Fakta lain, ungkap Syarif, hampir semua negara Islam menolak sistem khilafah. Buktinya Hizbut Tahrir ditolak dimana-mana. Kenapa? Karena memang tidak sesuai, itu karena ada sekelompok orang yang ingin memaksakan kehendakknya ingin berkuasa tapi berbaju agama, terus kemudian seolah-olah ini bagian dari syariat. Padahal itu hanya haus kekuasaan tapi dengan memanfaatkan narasi yang diambil dari teks keagamaan, yang sebetulnya konteknya bukan tentang mereka, bukan tentang kekhilafahan yang mereka maksud.
“Betul, narasi seperti ini harus ada kontra narasi. Tokoh agama harus diajak bicara bahwa apa yang mereka sampaikan ini tidak berdasar dan itu ngarang belaka. Itu ngaco. Tiap kali ada musibah, kerusuhan, kegaduhan, mereka selalu tampil, seolah-olah menjadi pahlawan kesiangan, sambil kemudian menjajakan produknya, dagangannya tanpa melakukan apapun,”
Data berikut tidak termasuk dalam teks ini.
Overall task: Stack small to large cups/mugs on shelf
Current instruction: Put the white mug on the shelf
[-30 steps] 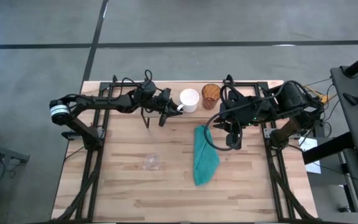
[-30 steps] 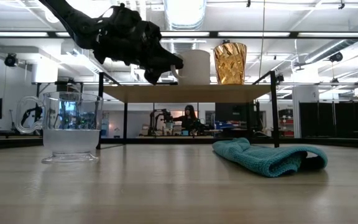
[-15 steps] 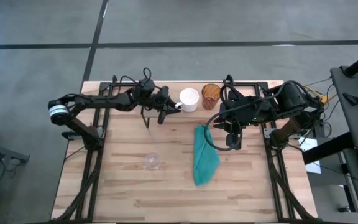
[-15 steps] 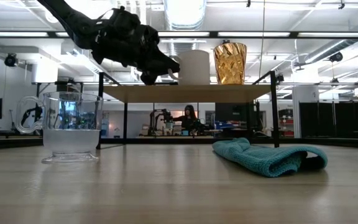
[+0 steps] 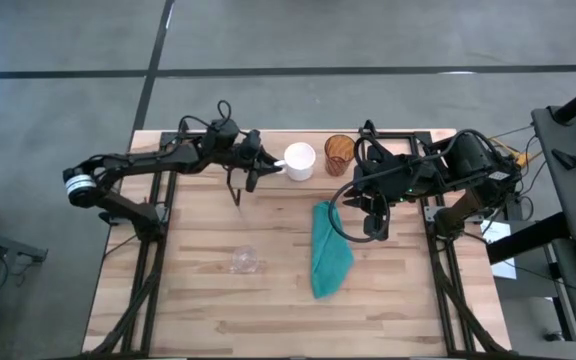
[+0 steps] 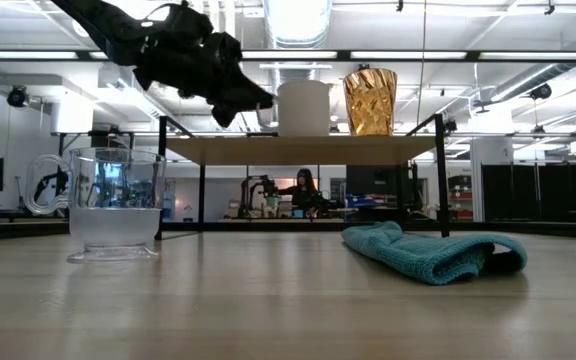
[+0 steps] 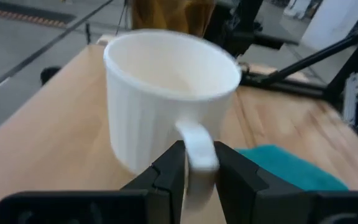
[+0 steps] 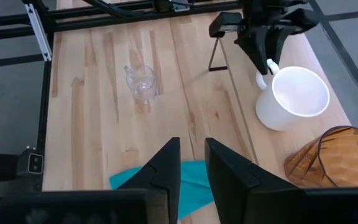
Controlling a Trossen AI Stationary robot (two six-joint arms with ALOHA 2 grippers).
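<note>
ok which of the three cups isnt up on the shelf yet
The small clear glass. It stands alone on the table, while the white mug, its handle between the left gripper's jaws, and the amber cup stand on the shelf.

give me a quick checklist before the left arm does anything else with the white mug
1. Left gripper around the mug handle: ok, one finger on each side of it.
2. White mug upright on the shelf: ok.
3. Gap between the white mug and the amber cup: ok, they stand apart in the low view.
4. Right gripper out of the way: ok, it waits over the teal cloth.
5. Small clear glass on the shelf: not ok, it stands on the table.
6. Grip tight enough to move the mug: cannot tell.
</note>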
Pun soal carut marut ada korupsi, kata Syari, mereka bilang korupsi terjadi karena tidak menerapkan khilafah, tapi tidak ada solusi konkrit yang mereka sampaikan. Mereka juga belum pernah berhasil melakukan apa yang mereka dengang dengungkan, termasuk di media soosial.
“Artinya apa yang mereka omongkan itu belum teruji, kalau belum teruji kita gak perlu percaya sepenuhnya. Justru kita harus curiga, kenapa hampir semua negara Islam menolak. Bahkan saat ini organsiasi-organisasi pengusung khilafah itu kantor pusatnya bukan di negara Islam,” tandas Syarif Hidayatullah.